Hindu Undivided Family - No Presumption That Business Run By Karta In Tenanted Premise Is Joint Family Asset : Supreme Court:
'The agreement of occupancy is an autonomous agreement than the joint Hindu privately-run company's Just on the grounds that a business was controlled by a karta of a Hindu Undivided Family in a tenented reason, there is no assumption that it is a joint Hindu privately-owned company, held the Supreme Court in a new judgment. "There can be assumption of Hindu joint family property if the property has been gained by the male part or if the equivalent has been treated as joint Hindu family. In any case, no such assumption is connected to a business action did by a person in a rented premise", noticed the Supreme Court for the situation Kiran Devi v. Bihar State Sunni Wakf Board. The case was a common allure identifying with the tenure rights over a property claimed by the Bihar Sunni Wakf Board. The offended party had documented a suit looking for assertion of occupancy rights based on a case that his incredible granddad had been maintaining a lodging business as an inhabitant of the Wakf Board. The Wakf Board's essential safeguard was that the occupancy had been given up by the replacement of the first inhabitant and the inn business was stopped and thus the offended party had no rights over the property. In regard to this contention, the offended party battled that the acquiescence of tenure was invalid, as it was a one-sided give up made by the 'karta' without observing the privileges of the coparacenors of the joint Hindu family. The Suit was at last moved to the Wakf Tribunal, which dismissed the supplication of the offended party, tolerating the acquiescence of tenure. This was switched by the Patna High Court in update by the offended party. The High Court choice was tested in the Supreme Court by an ensuing inhabitant, as she was coordinated to be seized by the HC to draft the offended party. To choose the legitimacy of the acquiescence of the occupancy, the Supreme Court needed to consider the issue whether the business run in the rented property was a joint privately-owned company.

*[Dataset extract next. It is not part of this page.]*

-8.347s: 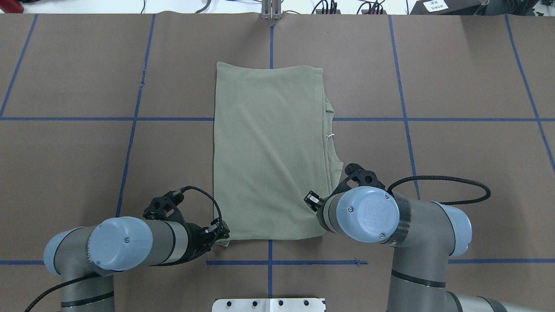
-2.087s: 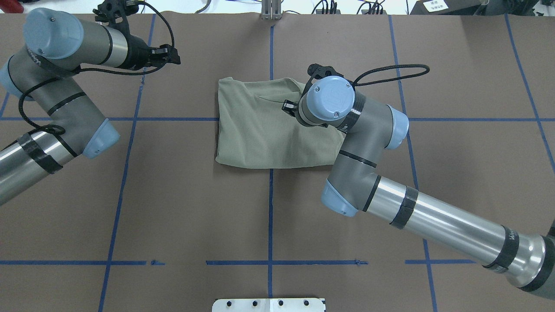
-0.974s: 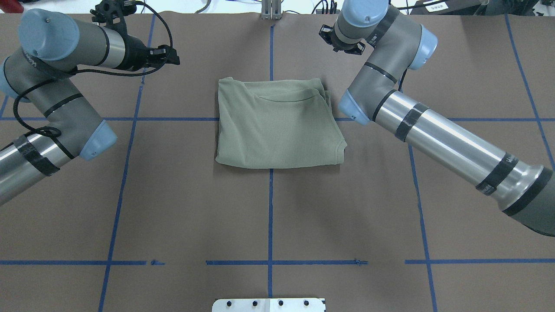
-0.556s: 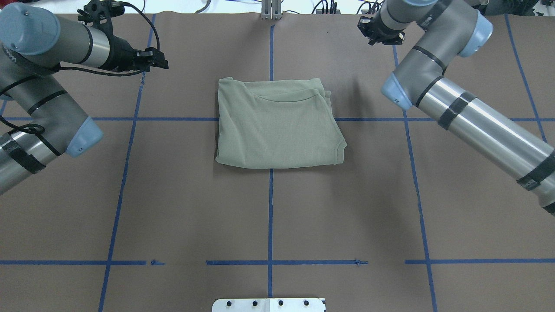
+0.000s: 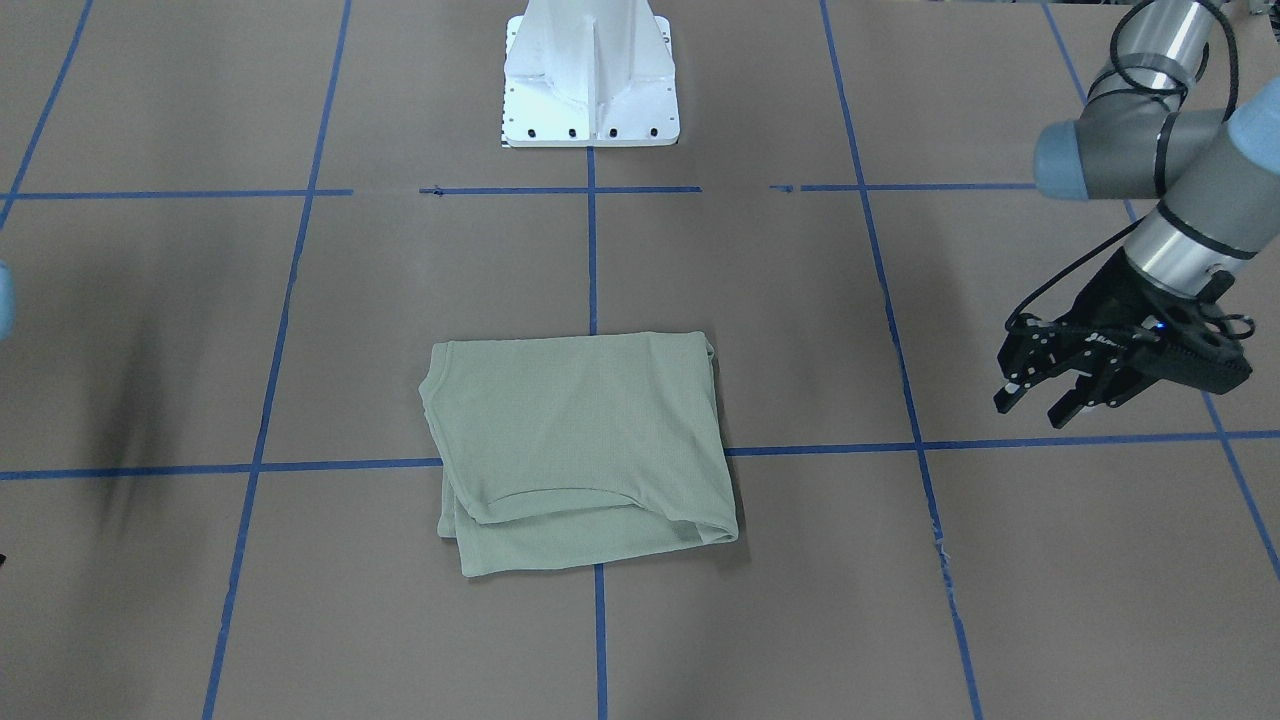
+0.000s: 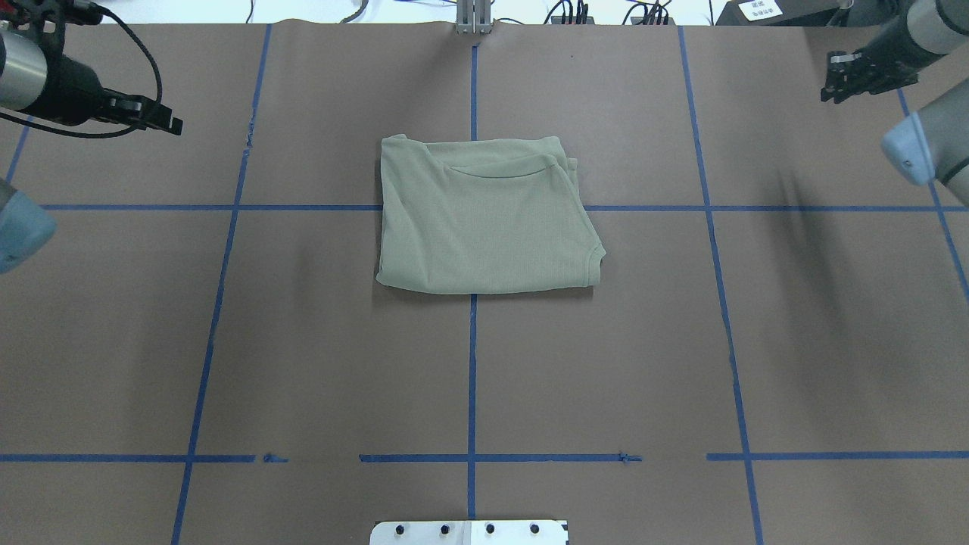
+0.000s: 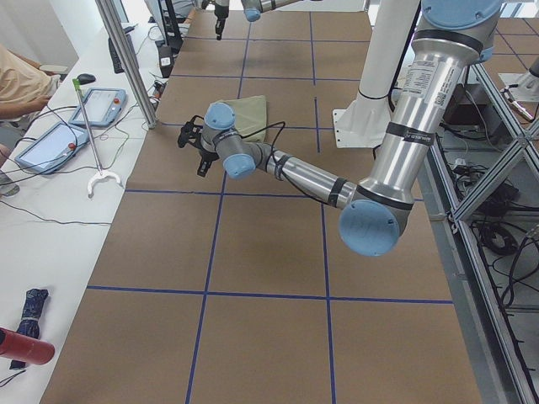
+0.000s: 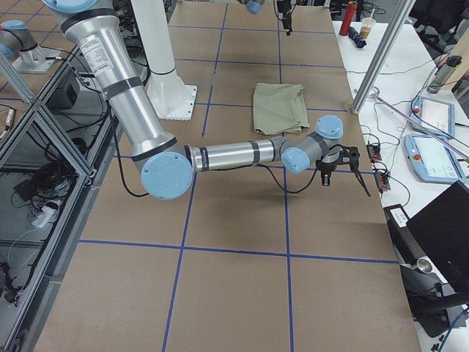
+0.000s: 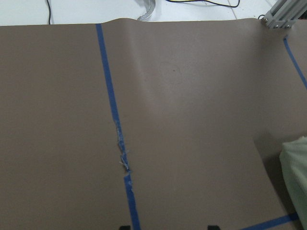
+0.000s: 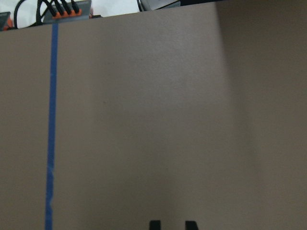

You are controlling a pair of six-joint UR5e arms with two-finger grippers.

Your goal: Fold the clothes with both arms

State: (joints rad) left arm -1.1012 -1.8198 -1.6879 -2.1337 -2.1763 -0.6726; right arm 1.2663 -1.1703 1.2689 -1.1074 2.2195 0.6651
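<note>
The clothes, one pale green shirt [image 6: 484, 219], lie folded in a rough square on the brown table, also seen in the front view [image 5: 580, 450] and as a corner in the left wrist view [image 9: 298, 177]. My left gripper [image 6: 168, 123] hovers open and empty far off the shirt's left, over the far left part of the table; its spread fingers [image 5: 1008, 398] show in the front view. My right gripper [image 6: 828, 82] hangs over the far right corner, well away from the shirt, with a small gap between its fingertips [image 10: 154, 224] and nothing held.
Blue tape lines grid the brown table cover [image 6: 303, 341]. The white pedestal base [image 5: 590, 80] stands at the robot's side. Cables and an aluminium post [image 6: 473, 19] line the far edge. Tablets [image 7: 59, 139] and a seated person are beyond that edge.
Both arms swung outward and away from the shirt, the left toward the left edge, the right toward the far right corner. Earlier the shirt's near half was folded over; it now lies still.
</note>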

A bench containing Justices Ashok Bhushan, S Abdul Nazeer and Hemant Gupta addressed the issue in negative. The seat held that the High Court failed in reasoning that the business run by the inhabitant was a joint Hindu privately-run company. Tenure was an individual right vested in the extraordinary granddad of the offended party, which was subsequently given up by the offended party's granddad. Occupancy was entered in singular limit and not in the limit as karta of the Hindu Undivided Family. "An examination of current realities on record would show that it was an agreement of occupancy entered upon by extraordinary granddad of the plaintiff.Even if the incredible granddad was keeping up the family out of the pay created from the inn business, that itself would not make the other relatives as coparceners in the inn business. It was the agreement of occupancy which was acquired by the granddad of the offended party who later gave up it for the Wakf Board. The tenure was an individual right vested with the granddad of the offended party who was skilful to give up it to the property manager. The High Court has unmistakably failed in law by holding that since the granddad was an inhabitant, the tenure is a joint family resource. The agreement of occupancy is an autonomous agreement than the joint Hindu privately-run company". Alluding to a point of reference, the Supreme Court held that there is no assumption under Hindu Law that business remaining for the sake of any individual from the joint family is a joint business regardless of whether that part is the supervisor of the joint family, except if it very well may be shown that the business in the possession of the co-parcener grew up with the help of the joint family property or joint family funds or that the income of the business were mixed with the joint family bequest. The judgment in G. Narayana Raju (Dead)by his LegalRepresentative v. G. Chamaraju and Ors AIR 1968 SC 1276 was depended on for this suggestion.